> _RECORDED DATA_:
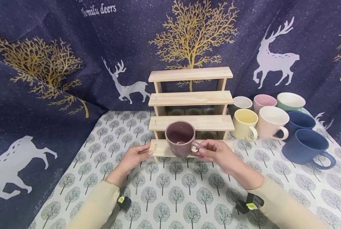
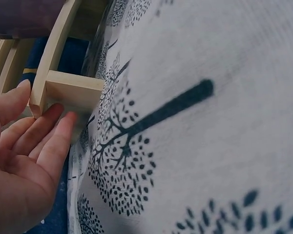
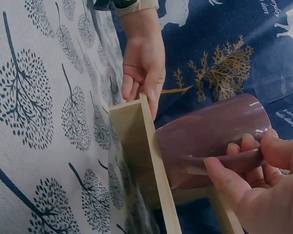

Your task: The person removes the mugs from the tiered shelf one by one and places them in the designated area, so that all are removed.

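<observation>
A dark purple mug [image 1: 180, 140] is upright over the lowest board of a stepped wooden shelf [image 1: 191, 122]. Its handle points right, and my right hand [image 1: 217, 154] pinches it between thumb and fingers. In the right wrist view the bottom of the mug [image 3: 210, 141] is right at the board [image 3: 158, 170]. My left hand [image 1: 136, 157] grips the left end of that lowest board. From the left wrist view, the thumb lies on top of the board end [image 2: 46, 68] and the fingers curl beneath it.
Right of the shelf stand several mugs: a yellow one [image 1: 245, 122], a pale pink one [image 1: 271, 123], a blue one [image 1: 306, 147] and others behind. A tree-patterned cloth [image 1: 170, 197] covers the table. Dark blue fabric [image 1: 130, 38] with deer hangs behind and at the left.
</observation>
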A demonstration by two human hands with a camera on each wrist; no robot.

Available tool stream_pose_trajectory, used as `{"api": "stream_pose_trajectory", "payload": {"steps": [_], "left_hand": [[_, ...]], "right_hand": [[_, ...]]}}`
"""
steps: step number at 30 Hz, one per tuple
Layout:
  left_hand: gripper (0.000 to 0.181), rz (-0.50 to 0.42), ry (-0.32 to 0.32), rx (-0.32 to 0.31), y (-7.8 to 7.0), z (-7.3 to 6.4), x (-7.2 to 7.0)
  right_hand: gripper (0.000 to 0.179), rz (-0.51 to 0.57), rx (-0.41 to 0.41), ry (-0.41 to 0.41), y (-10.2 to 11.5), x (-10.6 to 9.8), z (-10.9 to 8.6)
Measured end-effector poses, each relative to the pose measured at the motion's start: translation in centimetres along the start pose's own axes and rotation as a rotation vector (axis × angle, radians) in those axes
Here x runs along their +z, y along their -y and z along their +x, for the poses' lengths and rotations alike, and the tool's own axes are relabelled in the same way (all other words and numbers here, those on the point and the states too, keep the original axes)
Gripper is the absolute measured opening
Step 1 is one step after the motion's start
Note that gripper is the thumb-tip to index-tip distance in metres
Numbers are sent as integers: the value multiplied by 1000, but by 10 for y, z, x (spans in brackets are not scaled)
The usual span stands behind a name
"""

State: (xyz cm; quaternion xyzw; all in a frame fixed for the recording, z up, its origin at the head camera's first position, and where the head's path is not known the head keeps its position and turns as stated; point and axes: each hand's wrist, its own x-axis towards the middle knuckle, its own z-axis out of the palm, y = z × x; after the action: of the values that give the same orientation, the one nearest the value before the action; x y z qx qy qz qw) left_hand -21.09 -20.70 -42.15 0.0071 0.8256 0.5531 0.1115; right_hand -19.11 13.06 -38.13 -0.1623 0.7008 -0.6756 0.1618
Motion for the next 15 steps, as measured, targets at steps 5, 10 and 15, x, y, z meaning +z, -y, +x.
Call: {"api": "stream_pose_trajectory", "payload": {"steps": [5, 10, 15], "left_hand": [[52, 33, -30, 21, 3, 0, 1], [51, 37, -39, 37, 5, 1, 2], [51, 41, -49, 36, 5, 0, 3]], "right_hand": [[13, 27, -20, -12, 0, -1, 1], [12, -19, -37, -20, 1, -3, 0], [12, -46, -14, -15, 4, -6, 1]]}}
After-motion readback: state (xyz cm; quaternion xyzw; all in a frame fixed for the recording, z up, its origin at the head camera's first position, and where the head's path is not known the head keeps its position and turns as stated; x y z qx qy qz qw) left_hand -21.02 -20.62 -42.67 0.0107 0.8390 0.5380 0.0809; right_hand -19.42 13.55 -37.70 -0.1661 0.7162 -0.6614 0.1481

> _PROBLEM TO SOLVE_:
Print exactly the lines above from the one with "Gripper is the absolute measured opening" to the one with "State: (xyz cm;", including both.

> _ANSWER SECTION_:
Gripper is the absolute measured opening
Step 1 is one step after the motion's start
Note that gripper is the thumb-tip to index-tip distance in metres
Numbers are sent as integers: the value multiplied by 1000, but by 10 for y, z, x (spans in brackets are not scaled)
The usual span stands behind a name
"""

State: (xyz cm; quaternion xyzw; all in a frame fixed for the recording, z up, its origin at the head camera's first position, and where the head's path is not known the head keeps its position and turns as stated; point and axes: each hand's wrist, its own x-axis towards the middle knuckle, its own z-axis out of the palm, y = z × x; after the action: of the values that give the same orientation, the one nearest the value before the action; x y z qx qy qz qw) left_hand -21.09 -20.70 -42.15 0.0071 0.8256 0.5531 0.1115; right_hand -19.11 13.06 -38.13 -0.1623 0.7008 -0.6756 0.1618

What this exercise required has been given in full.